Dari Langit Menuju Bumi :)
Untuk langit, yang menjadi naungannya lebih dulu; sebelum
aku.
Cantik, apa kabar?
Aku baik.
Dia, genangan di telagaku; awanmu dulu, juga baik. Setelah dia kubawa pindah
bersamaku, pasti kau merindukannya, kan?
Dulu. Dulu
sekali. Aku pernah sepertimu, menunggunya turun sesekali menyapaku. Lewat gerimis,
dia mengunjungiku; sebagai seorang teman lama. Lewat gerimis, dia singgah tapi
kemudian kembali menguap; kembali padamu. Kau memaksanya pulang, padahal aku
masih kekeringan. Kau membawanya pulang, sebelum dahaga ladang dan haus di
taman bungaku hilang.
Hari itu,
dia turun kepadaku sebagai hujan. Dia tergenang di mangkuk-mangkuk yang kusebar
di pekarangan. Tak ingin kau menjemputnya lagi, kupindahkan dia ke telaga. Kubiarkan
dia mengaliri satu-dua aster yang kehausan. Dia terus mengalir, memulihkan
tanah yang tadinya retak, menghidupkan pohon linden yang hampir mati. Dia masuk
terlanjur terlalu dalam, menggenang dan menetap di telaga yang dulu kekeringan.
Aku. Yang
berada sangat jauh darimu. Tak akan membiarkannya menguap dan kau peluk lagi. Tak
akan membiarkannya kembali, menjadi awanmu lagi.
Langit,
aku tak setinggi dan semegah engkau. Tapi aku, yang dengan segala kekurangan
dan kesanggupanku memantaskan diri membawanya pindah. Kau bukan rumahnya lagi,
kau bukan naungannya lagi. Aku, dengan sisa-sisa tenagaku mencoba menjabat
tanganmu. Memperkenalkan diriku, sebagai tujuannya kembali ketika lelah. Jadi,
jangan menunggunya pulang. Karena dia, telah memutuskan pindah.
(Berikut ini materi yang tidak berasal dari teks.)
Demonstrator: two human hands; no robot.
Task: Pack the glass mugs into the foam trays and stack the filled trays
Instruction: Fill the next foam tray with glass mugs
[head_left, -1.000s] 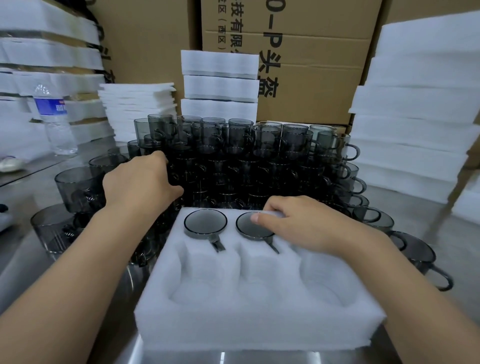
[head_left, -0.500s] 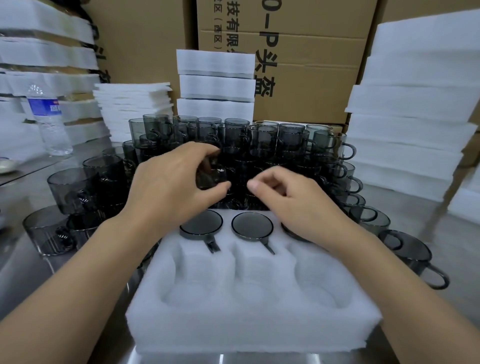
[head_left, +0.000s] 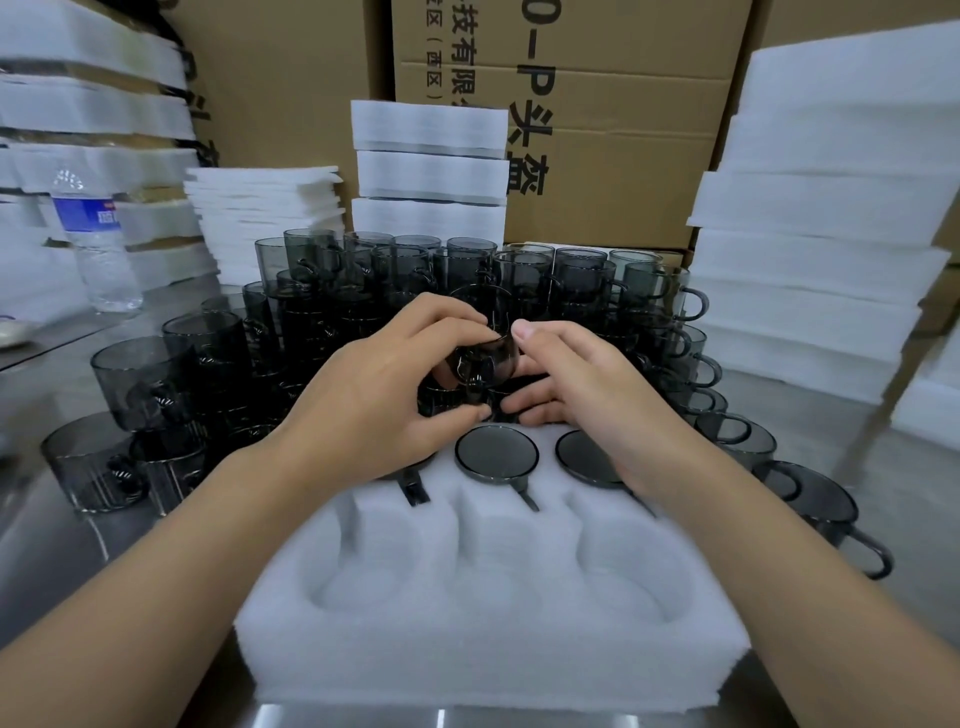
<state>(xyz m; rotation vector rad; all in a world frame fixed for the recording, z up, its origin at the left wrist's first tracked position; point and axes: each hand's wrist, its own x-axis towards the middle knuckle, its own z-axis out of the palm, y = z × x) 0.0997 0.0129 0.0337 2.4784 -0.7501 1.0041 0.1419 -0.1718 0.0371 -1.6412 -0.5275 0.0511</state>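
Note:
A white foam tray (head_left: 488, 644) lies in front of me on the steel table. Its far row holds dark glass mugs, bottoms up: one in the middle (head_left: 496, 453), one on the right (head_left: 584, 457), and one on the left mostly hidden under my left hand. The three near pockets are empty. Above the tray's far edge, my left hand (head_left: 379, 395) and my right hand (head_left: 582, 384) together grip one smoky glass mug (head_left: 483, 358), fingers curled round it. Behind stands a big stacked mass of the same mugs (head_left: 519, 280).
Loose mugs stand left (head_left: 140, 374) and right (head_left: 810, 499) of the tray. A water bottle (head_left: 96, 239) is at the far left. Stacks of foam trays rise at the back (head_left: 428, 166), the right (head_left: 821, 249) and the left, in front of cardboard boxes (head_left: 613, 104).
My left hand took a mug from the pile and brought it to the middle. My right hand left the tray's right mug and rose to grip the same mug.

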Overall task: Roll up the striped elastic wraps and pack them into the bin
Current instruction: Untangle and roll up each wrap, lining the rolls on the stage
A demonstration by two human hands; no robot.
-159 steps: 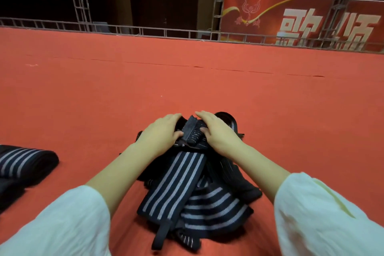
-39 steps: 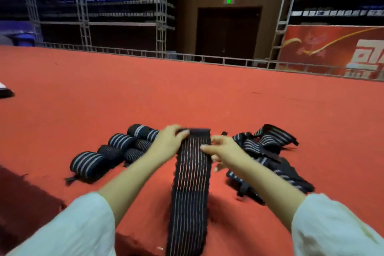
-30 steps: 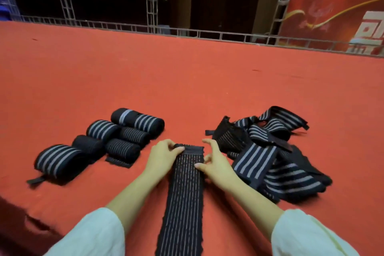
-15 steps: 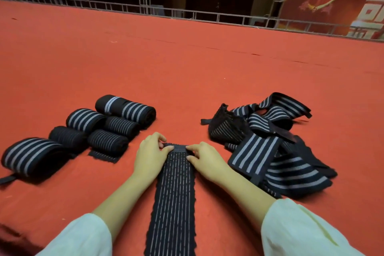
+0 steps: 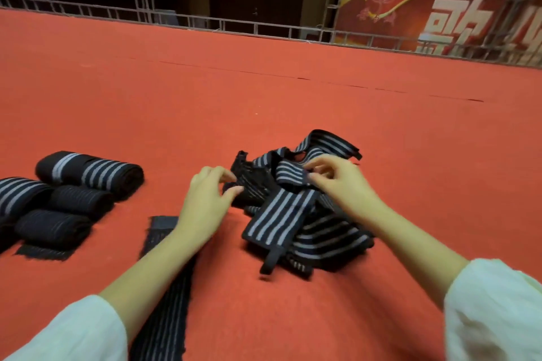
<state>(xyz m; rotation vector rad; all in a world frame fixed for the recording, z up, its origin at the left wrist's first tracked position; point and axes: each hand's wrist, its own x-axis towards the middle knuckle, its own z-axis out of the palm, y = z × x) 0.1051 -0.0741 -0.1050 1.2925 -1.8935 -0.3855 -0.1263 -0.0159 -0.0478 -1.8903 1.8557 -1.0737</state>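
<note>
Red carpet [image 5: 264, 82] — right hand [image 5: 343, 184] pinches tangled wraps [image 5: 296, 214], left hand [image 5: 205, 202] alongside.

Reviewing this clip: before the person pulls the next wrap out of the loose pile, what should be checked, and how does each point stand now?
1. Right hand grip on the striped wrap atop the loose pile: ok, fingers pinch it.
2. Left hand grip: cannot tell, curled fingers at the pile's dark edge, contact blurred.
3. Flat wrap rolled: not ok, it lies flat under the left forearm.
4. Rolled wraps grouped aside: ok, at the left.
5. Bin within reach: cannot tell, not in view.
</note>
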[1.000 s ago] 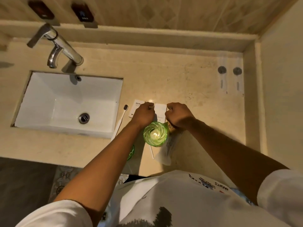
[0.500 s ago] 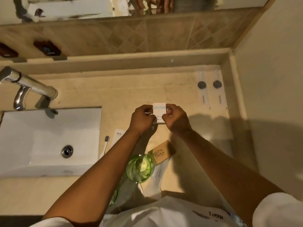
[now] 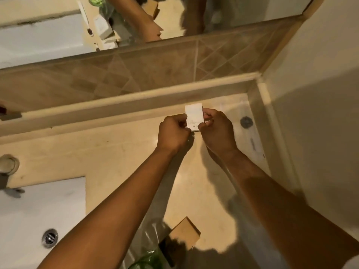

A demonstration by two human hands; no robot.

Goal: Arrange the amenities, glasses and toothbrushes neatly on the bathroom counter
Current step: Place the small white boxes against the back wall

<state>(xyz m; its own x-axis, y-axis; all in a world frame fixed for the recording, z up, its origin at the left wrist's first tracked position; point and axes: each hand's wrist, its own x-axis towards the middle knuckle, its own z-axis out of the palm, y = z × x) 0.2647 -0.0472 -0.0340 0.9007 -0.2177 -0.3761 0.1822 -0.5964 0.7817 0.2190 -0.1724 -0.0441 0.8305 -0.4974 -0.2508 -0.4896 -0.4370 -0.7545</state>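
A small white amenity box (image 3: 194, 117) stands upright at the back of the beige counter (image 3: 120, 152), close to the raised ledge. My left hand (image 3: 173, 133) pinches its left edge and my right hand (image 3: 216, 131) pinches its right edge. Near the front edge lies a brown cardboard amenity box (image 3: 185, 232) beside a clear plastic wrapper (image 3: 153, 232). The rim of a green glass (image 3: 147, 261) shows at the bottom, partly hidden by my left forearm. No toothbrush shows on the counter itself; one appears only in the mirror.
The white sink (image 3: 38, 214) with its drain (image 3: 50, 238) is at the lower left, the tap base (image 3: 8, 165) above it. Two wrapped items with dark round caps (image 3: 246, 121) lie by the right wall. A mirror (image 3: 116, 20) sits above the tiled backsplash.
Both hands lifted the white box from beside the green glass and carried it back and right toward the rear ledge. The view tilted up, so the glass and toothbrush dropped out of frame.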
Karena bagiku pindah adalah tentang
perjanjian untuk menetap di rumah baru. Dan setiap dia pergi, sekedar
berkeliling atau barangkali kau melihatnya di sekitarmu; dia akan pulang ke
rumahnya, aku.
Aku, Bumi :)
#20hari #sebelumpindah
Retno Widya Pangesti
#20hari #sebelumpindah
Retno Widya Pangesti
Komentar
Posting Komentar
some comments please :)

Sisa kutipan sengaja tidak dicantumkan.